I built the environment using ci and wrote the code to test it
mysql + memcache
The interface only returns json data. Each request is about 3-4K (not much)
The test result is wonderful 400 requests
Is this result very bad?
Requests per second: 401.43 [#/sec] (mean)
If I directly access PHP to echo a character, rps is about 2000. Once added to the ci framework code to echo a string, rps will become more than 500, which is not much different from 400.
I feel that pure PHP is better than CI for concurrent testing
Does the configuration of the CI framework need to be modified? Or what needs to be done?
Reply content:
mysql + memcache
The interface only returns json data. Each request is about 3-4K (not much)
Is this result very bad?
Requests per second: 401.43 [#/sec] (mean)
I feel that pure PHP is better than CI for concurrent testing
What’s the problem?

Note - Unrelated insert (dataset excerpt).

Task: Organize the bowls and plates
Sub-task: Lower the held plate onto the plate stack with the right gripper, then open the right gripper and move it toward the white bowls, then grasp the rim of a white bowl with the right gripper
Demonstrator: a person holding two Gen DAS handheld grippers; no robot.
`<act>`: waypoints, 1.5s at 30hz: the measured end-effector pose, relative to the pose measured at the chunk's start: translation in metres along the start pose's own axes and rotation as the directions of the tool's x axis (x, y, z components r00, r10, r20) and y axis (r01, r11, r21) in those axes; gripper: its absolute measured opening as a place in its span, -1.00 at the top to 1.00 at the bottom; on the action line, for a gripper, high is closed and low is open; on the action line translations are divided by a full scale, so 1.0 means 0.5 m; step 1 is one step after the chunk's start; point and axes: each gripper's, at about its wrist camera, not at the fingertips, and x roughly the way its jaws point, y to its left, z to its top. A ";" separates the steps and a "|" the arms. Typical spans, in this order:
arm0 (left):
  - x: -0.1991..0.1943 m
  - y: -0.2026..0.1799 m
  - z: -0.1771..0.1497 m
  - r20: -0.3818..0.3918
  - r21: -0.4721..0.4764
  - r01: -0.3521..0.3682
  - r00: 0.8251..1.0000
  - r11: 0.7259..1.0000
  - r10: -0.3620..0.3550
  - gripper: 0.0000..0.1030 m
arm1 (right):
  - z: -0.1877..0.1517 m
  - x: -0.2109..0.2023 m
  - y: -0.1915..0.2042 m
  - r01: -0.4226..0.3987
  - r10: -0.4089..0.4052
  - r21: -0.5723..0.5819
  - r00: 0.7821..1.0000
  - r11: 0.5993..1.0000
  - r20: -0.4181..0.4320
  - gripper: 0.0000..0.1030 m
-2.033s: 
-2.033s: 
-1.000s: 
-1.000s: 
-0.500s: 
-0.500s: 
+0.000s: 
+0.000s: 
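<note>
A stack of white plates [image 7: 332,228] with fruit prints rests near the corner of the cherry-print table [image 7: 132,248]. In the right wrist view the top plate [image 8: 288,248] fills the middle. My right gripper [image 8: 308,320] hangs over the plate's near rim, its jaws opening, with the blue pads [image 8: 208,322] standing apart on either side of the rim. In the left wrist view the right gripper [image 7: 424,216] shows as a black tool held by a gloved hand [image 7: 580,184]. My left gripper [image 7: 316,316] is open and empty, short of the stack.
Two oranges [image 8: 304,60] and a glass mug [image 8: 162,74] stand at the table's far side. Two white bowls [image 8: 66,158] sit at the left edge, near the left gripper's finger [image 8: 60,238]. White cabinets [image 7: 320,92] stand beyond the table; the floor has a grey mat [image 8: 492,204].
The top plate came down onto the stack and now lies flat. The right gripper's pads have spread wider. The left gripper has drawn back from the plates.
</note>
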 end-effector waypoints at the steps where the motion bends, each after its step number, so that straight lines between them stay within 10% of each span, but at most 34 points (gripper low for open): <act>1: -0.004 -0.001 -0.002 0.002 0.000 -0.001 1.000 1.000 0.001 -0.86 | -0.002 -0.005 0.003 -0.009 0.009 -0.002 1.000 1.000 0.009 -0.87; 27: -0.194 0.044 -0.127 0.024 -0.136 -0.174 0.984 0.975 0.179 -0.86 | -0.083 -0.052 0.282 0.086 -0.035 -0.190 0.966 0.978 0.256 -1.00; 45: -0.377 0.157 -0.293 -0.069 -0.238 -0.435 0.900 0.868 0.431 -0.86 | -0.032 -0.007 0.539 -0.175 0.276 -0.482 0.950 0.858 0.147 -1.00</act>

What's the problem? What's the problem? What's the problem? What's the problem? What's the problem? What's the problem? What's the problem? What's the problem? What's the problem? What's the problem? What's the problem? What's the problem? What's the problem? What's the problem?
Does the configuration of the CI framework need to be modified? Or what needs to be done?
I think the framework itself is much more complicated than pure PHP. It introduces various complexities... so it will definitely consume more resources and time... The framework is first of all to improve development efficiency... so it cannot execute the Efficiency is the first priority... Of course there are some means to optimize... such as Xcache APC, etc... Then optimize the server...
You can try to use ab to test baidu, sina, qq and other major domestic websites to see what their RPS is and compare it.